Copy out all lines from the material that contain the string "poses".

=== Data section ===

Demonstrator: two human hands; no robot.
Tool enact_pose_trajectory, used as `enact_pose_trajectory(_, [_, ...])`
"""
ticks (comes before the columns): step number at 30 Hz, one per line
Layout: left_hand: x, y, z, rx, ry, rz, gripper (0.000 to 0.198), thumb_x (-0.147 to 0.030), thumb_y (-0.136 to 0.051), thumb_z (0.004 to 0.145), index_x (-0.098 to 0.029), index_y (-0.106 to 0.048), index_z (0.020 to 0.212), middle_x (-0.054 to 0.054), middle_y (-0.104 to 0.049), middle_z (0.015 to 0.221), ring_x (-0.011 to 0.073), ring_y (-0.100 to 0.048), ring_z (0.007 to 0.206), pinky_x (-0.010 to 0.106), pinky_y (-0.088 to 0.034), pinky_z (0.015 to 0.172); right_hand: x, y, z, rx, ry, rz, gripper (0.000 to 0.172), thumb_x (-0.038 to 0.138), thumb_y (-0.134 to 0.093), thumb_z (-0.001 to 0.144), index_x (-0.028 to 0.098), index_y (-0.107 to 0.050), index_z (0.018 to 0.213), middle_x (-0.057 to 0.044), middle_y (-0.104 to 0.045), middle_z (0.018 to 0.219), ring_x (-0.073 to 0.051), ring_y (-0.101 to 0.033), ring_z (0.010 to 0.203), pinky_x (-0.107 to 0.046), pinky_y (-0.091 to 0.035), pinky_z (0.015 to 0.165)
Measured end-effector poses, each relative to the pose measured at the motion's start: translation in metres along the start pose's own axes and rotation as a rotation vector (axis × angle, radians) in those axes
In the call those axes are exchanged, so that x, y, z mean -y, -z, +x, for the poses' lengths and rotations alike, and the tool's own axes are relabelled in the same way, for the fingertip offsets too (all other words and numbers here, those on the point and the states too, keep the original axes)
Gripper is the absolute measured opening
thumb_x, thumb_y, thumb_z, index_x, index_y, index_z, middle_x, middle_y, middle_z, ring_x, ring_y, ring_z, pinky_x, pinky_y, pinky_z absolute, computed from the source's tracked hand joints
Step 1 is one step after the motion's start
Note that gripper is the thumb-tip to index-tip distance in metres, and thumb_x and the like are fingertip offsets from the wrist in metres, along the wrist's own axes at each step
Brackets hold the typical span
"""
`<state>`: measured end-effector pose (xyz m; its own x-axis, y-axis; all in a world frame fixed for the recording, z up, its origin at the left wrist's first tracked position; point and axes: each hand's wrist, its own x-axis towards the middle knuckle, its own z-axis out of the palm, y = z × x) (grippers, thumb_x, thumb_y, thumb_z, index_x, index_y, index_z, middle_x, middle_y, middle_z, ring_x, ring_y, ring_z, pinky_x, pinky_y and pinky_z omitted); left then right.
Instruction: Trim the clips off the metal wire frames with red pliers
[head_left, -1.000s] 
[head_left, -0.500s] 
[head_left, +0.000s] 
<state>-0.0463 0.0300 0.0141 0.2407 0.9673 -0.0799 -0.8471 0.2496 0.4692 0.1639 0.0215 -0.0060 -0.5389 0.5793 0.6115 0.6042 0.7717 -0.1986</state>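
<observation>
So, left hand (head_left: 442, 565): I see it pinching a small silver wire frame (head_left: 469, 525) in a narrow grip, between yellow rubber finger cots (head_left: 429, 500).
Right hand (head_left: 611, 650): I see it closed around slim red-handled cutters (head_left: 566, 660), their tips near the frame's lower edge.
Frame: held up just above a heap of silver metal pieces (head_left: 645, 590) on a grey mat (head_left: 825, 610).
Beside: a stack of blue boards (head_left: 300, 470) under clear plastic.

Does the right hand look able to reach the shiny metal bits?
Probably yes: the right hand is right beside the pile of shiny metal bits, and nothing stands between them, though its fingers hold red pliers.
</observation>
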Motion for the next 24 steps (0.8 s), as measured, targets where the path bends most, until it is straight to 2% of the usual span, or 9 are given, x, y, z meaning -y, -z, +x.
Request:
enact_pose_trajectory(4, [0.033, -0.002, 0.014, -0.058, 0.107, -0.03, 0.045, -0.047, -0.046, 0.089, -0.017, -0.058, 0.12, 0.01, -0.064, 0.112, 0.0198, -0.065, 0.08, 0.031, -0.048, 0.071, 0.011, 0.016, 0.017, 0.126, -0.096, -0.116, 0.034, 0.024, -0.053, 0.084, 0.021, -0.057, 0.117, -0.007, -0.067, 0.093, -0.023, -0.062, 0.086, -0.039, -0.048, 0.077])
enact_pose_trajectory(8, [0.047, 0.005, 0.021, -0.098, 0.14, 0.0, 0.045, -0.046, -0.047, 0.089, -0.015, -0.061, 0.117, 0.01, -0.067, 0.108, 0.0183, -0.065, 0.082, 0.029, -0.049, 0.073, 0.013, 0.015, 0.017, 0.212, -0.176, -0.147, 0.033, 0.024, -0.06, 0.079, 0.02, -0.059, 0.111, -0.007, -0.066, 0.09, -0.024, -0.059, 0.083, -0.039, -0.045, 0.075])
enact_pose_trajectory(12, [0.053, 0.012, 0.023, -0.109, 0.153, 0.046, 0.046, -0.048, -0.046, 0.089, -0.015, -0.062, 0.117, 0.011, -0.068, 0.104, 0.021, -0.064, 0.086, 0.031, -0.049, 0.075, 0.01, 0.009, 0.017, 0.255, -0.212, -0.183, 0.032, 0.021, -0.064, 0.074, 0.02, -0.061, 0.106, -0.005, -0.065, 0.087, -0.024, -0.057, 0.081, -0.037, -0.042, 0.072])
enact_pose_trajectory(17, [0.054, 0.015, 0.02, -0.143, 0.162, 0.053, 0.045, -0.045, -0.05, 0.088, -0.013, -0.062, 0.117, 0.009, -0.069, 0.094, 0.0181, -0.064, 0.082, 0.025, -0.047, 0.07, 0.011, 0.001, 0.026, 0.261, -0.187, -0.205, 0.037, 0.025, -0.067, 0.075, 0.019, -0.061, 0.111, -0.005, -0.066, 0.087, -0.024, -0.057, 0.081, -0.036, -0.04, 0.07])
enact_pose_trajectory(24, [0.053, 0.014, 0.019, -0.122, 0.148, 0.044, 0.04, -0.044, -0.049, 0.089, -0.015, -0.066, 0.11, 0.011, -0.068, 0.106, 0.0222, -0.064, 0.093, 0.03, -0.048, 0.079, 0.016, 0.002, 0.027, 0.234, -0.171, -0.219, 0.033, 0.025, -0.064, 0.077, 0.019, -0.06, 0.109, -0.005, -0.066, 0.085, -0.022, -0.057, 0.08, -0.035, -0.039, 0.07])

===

Solution to this problem:
Measured end-effector poses, each relative to the pose measured at the motion's start: translation in metres along the start pose's own axes and rotation as a rotation vector (axis × angle, radians) in those axes
In the call those axes are exchanged, so that x, y, z mean -y, -z, +x, for the poses' lengths and rotations alike, and the tool's own axes are relabelled in the same way, for the fingertip offsets too (all other words and numbers here, those on the point and the states too, keep the original axes)

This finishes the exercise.